Little lapel badges were given out to show that you had donated and these were changed every week.  The journalist Harry Flannery, writing in 1941*, describes the scene: “Almost every Sunday there were men and women on the streets rattling their little red boxes for Winter Relief … As I walked down Unter den Linden … German bands played on the island spaces between the two roadways and figures in character, including comic cows and horses danced to the music. (The lapel badges changed) so that you might get tiny flowers one week, miniature books on the war, small tanks, anti-aircraft guns, flamethrowers and other weapons on another.”  With such a multitude of subjects these badges became collectibles – flamethrower anyone? – and Flannery continues: “On another day (they) were small glass badges on which were relief heads of Germany’s prominent men:  Hitler, von Hindenburg, Bismarck, Goethe, Schiller and others.  As a publicity manoeuvre the Nazis turned out less of the Hitler head so that they became more scarce and (could be exchanged for) as much as two hundred marks”.  He is rather pleased with a cheeky reference he slipped into one of his dispatches. “In my script that day I managed, despite the censors, to say that the Germans were offering high prices for the head of Hitler.”

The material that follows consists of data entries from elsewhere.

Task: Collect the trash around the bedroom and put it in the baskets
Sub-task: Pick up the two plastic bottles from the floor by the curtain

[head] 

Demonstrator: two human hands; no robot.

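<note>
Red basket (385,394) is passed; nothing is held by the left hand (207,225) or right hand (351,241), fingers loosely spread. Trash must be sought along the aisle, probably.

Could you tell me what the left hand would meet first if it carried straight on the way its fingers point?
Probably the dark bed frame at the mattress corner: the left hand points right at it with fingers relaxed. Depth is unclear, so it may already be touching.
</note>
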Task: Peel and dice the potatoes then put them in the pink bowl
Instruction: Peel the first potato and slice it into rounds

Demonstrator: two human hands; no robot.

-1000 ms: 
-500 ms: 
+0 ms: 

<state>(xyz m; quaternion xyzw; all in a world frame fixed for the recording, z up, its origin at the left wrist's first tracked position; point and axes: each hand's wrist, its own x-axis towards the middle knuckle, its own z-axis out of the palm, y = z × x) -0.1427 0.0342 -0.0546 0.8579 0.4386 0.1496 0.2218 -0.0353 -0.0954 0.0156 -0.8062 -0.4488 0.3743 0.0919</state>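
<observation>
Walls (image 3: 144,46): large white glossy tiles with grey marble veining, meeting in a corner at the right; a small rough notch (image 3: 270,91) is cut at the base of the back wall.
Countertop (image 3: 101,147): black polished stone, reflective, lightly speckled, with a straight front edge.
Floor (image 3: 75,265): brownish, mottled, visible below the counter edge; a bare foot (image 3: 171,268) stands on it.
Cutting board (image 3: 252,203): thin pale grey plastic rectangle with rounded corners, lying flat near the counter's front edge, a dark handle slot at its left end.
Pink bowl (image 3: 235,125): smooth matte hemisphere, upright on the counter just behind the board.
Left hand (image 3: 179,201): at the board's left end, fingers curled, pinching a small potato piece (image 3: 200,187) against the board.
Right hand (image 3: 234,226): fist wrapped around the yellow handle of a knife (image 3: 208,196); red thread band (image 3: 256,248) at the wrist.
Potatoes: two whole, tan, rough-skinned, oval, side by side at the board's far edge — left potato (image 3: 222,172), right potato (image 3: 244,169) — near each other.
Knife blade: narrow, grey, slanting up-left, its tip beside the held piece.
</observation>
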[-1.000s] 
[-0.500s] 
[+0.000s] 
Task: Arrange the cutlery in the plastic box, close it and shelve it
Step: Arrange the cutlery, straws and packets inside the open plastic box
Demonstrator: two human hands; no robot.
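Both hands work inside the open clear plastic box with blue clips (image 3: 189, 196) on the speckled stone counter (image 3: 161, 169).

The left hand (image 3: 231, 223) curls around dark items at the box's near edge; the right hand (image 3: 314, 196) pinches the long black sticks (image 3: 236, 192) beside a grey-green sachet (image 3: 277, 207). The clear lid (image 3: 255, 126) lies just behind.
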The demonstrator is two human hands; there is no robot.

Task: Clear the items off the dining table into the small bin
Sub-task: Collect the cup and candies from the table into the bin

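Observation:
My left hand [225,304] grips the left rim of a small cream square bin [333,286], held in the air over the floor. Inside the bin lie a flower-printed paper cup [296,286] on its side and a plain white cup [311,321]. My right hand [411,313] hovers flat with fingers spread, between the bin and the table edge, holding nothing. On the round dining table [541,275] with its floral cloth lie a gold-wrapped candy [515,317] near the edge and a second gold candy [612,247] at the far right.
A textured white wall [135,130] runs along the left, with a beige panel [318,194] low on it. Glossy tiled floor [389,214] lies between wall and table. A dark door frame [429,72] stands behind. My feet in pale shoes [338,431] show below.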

WHW postage stamp.  Riri and Fonfon stamp their postcards at 15 pfennigs

********

Riri is bored, stuck in the camp on his own.  He does not complain, but the strain is clearly beginning to tell. “Ah if only you knew”, he writes at one point, only to cross out the phrase and move on to cheerier news.

“I forgot to tell you that Mme Bernard slipped some extras in to the parcel with the gnole.  Uncle Firmin doesn’t know so please don’t mention it to him but whichever of you sees her first should thank her very much from us for the ‘pain d’épice’, two bars of chocolate, the packet of macaroni and two packets of cigarettes that she sent”.  He is touched that someone who is not part of the family would do such a kindness.

But life is monotonous.  He repeats the request for more gnole.  His shoes have worn out and their clothes are threadbare.  He feels bad about asking for things to be sent, but has no choice.  You can feel that the brothers’ morale is being stretched. 

At the end of February Riri is still off work and feeling nostalgic.  Toutou has written about upheavals at home: “what a lot of changes you will find in our little world” she says.  “Ah yes” he replies, “not just there, but everywhere.  As I’ve said before our mental suffering is much greater than any physical hardship. Separation, exile, this life as factory workers which is not our own literally knocks us sideways at times.”  Their faith sustains them and the brothers are keeping up their spirits by dreaming of the day when they will return, although they realise that will not be for another three months at least.  “We will have nine months worth of stuff to tell you, its impossible to put everything into a letter, so you’ll just have to sit and listen to us!”

The girls have asked their brothers to send them a photograph of themselves and Riri says that they will get this done on Saturday.  When will it arrive?

*Harry Flannery:  Assignment to Berlin. The Right Book Club 1943.

Header image: Detail of a WHW fundraising badge.  Source Wiki media commons

Unless otherwise stated, all images from Wikipedia commons. Wherever possible I have traced and credited the image authors. Any omissions are unintentional.

4 thoughts on “Riri and Fonfon 12

  1. Wasn’t sure I knew what gnole was – looked it up and guess something like hooch or moonshine would be a good translation

  2. I had to ponder for a while before deciding that our present government’s view of the NHS isn’t quite as bad as that of the nazis to their “welfare system”. Or at least they are more guarded in their utterances.